Он пришел вечером – для меня неожиданно и внезапно. Раздался звонок, я хотела пойти открыть дверь, но бабушка сухо остановила: «Пойди побудь у себя». Интонация не понравилась, и я охотно спряталась в своей комнате, но когда они перешли на повышенные тона, кое-какие клочки разговора все же услышала. «Я не пришел обсуждать с вами прошлое, Екатерина Андреевна, – раздался в какой-то момент мужской крепкий голос, и мне показалось, что это похоже на реплику из Достоевского. – Я пришел выяснить, не нужен ли я своей дочери. Теперь, когда обстоятельства так изменились». – «Ну, не настолько, чтобы вам вдруг открыли двери…» Нет, поразительно! Прямо цитата. Но вот откуда: из «Неточки», из «Подростка»? Голоса зазвучали еще возбужденнее, еще резче. «Да это просто бред!» – выкрикнул, стукнув чем-то, пришедший. Правильно, чистый бред, подумала я, крепко заткнула уши и умудрилась-таки дочитать до конца задачку по химии. Никогда не пойму, что значит бензольное кольцо, но решать это вроде бы надо вот так… Однако они не позволили мне расправиться с этой задачей. «Катя! – тряхнув меня за плечо, энергично сказала бабушка. – Не притворяйся, что ты оглохла! Идем. Твой отец хочет поговорить с тобой». Я вышла в столовую. Багровый человек, сидевший на стуле прямо посреди комнаты и сразу вскочивший, когда я вошла, был мне неприятен. Здоров и напоминает извозчика, вероятно, сказал бы Борис Алексеевич. Стало смешно, что «извозчик» только что говорил версиловским голосом. Но, в общем, мне было не до веселья. Я не хотела разговаривать с этим свалившимся на голову «отцом» и неожиданно для себя твердо и ясно это отчеканила. Бабушка торжествующе слушала. Посетитель молчал, багровость отхлынула, в серых медвежьих глазках дрожала растерянность. «Катя, – заговорил он, и это был еще один (третий?) голос, – если когда-нибудь тебе все же захочется повидаться, если у тебя будут трудности…» Он вытащил из кармана бумажник, оттуда – визитную карточку.

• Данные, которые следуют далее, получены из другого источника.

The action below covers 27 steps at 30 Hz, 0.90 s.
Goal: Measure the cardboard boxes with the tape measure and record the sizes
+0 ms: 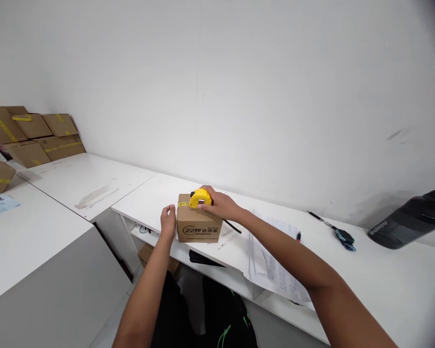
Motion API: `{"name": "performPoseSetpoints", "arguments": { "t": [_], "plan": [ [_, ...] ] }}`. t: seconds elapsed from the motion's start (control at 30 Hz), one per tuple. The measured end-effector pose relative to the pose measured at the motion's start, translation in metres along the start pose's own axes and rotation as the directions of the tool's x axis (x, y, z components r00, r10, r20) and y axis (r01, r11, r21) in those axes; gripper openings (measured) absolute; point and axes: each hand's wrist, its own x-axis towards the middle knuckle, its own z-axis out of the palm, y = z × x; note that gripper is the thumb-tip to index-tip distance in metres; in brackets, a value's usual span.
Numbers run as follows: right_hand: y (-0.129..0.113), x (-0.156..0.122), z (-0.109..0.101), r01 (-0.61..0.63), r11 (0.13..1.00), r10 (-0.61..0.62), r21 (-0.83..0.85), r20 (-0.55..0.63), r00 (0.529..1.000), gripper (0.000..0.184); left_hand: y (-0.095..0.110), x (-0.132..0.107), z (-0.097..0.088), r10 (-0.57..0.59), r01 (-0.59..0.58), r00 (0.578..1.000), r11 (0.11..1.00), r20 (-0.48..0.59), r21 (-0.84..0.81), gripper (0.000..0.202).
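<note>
A small brown cardboard box (198, 228) with dark printing stands upright on the white desk, near its front edge. My right hand (217, 204) grips a yellow tape measure (199, 198) at the top of the box. From its case a short yellow strip (183, 204) runs left along the box top to the left edge. Beside that edge is my left hand (168, 222), its fingers curled in close to the strip's end. Whether they pinch it I cannot make out. A thin black pen-like stick (232, 226) lies just right of the box.
Papers (275, 256) and a red-and-black pen (298, 237) lie to the right. Farther right are a dark keyring-like item (344, 237) and a black bottle (409, 220) on its side. Several cardboard boxes (63, 146) are stacked far left. A shelf (217, 278) runs under the desk.
</note>
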Motion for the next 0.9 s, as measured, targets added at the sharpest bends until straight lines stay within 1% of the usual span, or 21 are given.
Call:
{"name": "performPoseSetpoints", "arguments": {
  "t": [0.03,0.07,0.13,0.17,0.23,0.3,0.37,0.47,0.57,0.67,0.77,0.9],
  "plan": [
    [-0.003,0.001,0.002,0.018,1.0,-0.017,-0.021,0.009,1.0,0.057,0.007,-0.004,-0.001,0.005,-0.005,1.0,1.0,-0.001,0.003,0.044],
    [-0.006,0.002,0.004,0.036,0.999,-0.036,-0.032,0.014,0.999,0.055,0.015,-0.009,-0.003,-0.001,0.001,1.0,1.0,0.026,-0.003,0.048],
    [-0.009,0.009,0.009,0.072,0.997,-0.071,-0.039,0.025,0.997,0.053,0.025,-0.022,-0.005,-0.024,0.027,0.99,0.999,0.139,-0.023,0.054],
    [-0.01,0.014,0.011,0.084,0.996,-0.083,-0.041,0.029,0.996,0.052,0.028,-0.029,-0.006,-0.029,0.036,0.979,0.999,0.202,-0.027,0.056],
    [-0.011,0.024,0.014,0.094,0.995,-0.092,-0.041,0.039,0.995,0.052,0.028,-0.041,-0.005,-0.016,0.02,0.957,1.0,0.291,-0.012,0.066],
    [-0.012,0.034,0.017,0.119,0.993,-0.117,-0.021,0.062,0.991,0.052,0.023,-0.048,-0.001,0.029,-0.036,0.948,0.999,0.316,0.016,0.071],
    [-0.013,0.042,0.018,0.164,0.986,-0.164,0.004,0.107,0.981,0.051,0.018,-0.051,0.002,0.084,-0.098,0.945,0.995,0.316,0.027,0.07],
    [-0.016,0.049,0.017,0.216,0.976,-0.211,-0.011,0.169,0.963,0.05,0.015,-0.054,0.006,0.116,-0.129,0.944,0.991,0.309,0.021,0.067],
    [-0.019,0.049,0.012,0.237,0.968,-0.217,-0.079,0.205,0.954,0.05,0.017,-0.058,0.008,0.093,-0.114,0.953,0.992,0.288,0.057,0.06],
    [-0.016,0.041,0.003,0.245,0.961,-0.213,-0.128,0.221,0.952,0.049,0.018,-0.064,0.009,0.076,-0.105,0.972,0.987,0.222,0.121,0.054],
    [-0.002,0.027,-0.011,0.186,0.973,-0.152,-0.138,0.222,0.963,0.051,0.019,-0.064,0.01,0.098,-0.126,0.978,0.981,0.185,0.149,0.052],
    [0.029,-0.002,-0.032,0.036,0.997,-0.021,-0.069,0.208,0.978,0.054,0.02,-0.06,0.01,0.102,-0.132,0.976,0.98,0.194,0.147,0.05]
  ]
}}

К сожалению, у меня не было настоящих подруг, и я даже не понимала, кому смогу рассказать эту сцену.
Уверенная, что «инцидент с отцом» исчерпан, я без особых усилий включила его в ряд курьезов, которые прячут в глухой угол памяти, и была просто обескуражена, когда через несколько дней Феня, поманив пальцем, зазвала меня на кухню и, усадив, таинственно прошептала: «Ну так вот, Катерина, ко мне приходил твой отец. Бабушка его выгнала, но он не гордый, и послушай, что я скажу…» – «Феня!..» – от затопившего меня негодования я просто лишилась слов. Этого еще не хватает! Да как она… Но Феня все продумала и отступать не собиралась. «Не бесись! – прикрикнула она строго. – Я его вон с каких пор знаю. Мать твоя только в ниверситет поступила, как он к нам ходить начал. Пять лет ходил кажный день, а потом еще жил здесь почитай столько же. И я как тогда говорила, так и сейчас повторю, что зря бабка так круто все развела. Жили и жили бы. Он парень видный. Да, из простых. Но ведь и тогда видно было, что простым не останется. Теперь стал начальником, ездит на черной „Волге“. Дашутка, тетка его, ну та, конечно, деревенская. Так ведь она один раз в году только наведывалась, неделю гостила. Ну а Екатерине Андреевне нашей и это много казалось. Только Дашутка за дверь, проветривать все приказывала, ну и на Митю кривилась. Конечно, Митя не Борис Алексеевич, да только Коте она жизнь сломала: страшно сказать, до сороковки девка не дотянула!» – «Феня, не смей!» – «А что? Ты сама меня завела. И нечего плакать! Разве мне твою маму не жалко? Я ж ее нянчила. Славненькая была, тихая. А как спросят, кого ты, Котенька, больше всех любишь, она сразу ко мне прижмется и: „Феню“. Ася, та была меньше ласкова. Зажмется в угол – и сидит. От нее иногда словца не дождешься… Да кончай плакать ты, Катерина. Ну что поделаешь, Бог дал, Бог взял. Ты, слава Христу, не сиротой на свете осталась. Есть кому за тобой присмотреть, выучить, в люди вывести. Вот даже, к слову сказать, отец…» – «Феня! – наконец-то я собралась с силами. – Ты несешь чушь, и я запрещаю тебе называть этого… моим отцом, слышишь?» – «Слышу, – Феня язвительно скривилась, – как же не слышать, если орешь. А с лица – прямо бабка. Вот уж порода одна, прости Господи. И то сказать, горбатого могила исправит».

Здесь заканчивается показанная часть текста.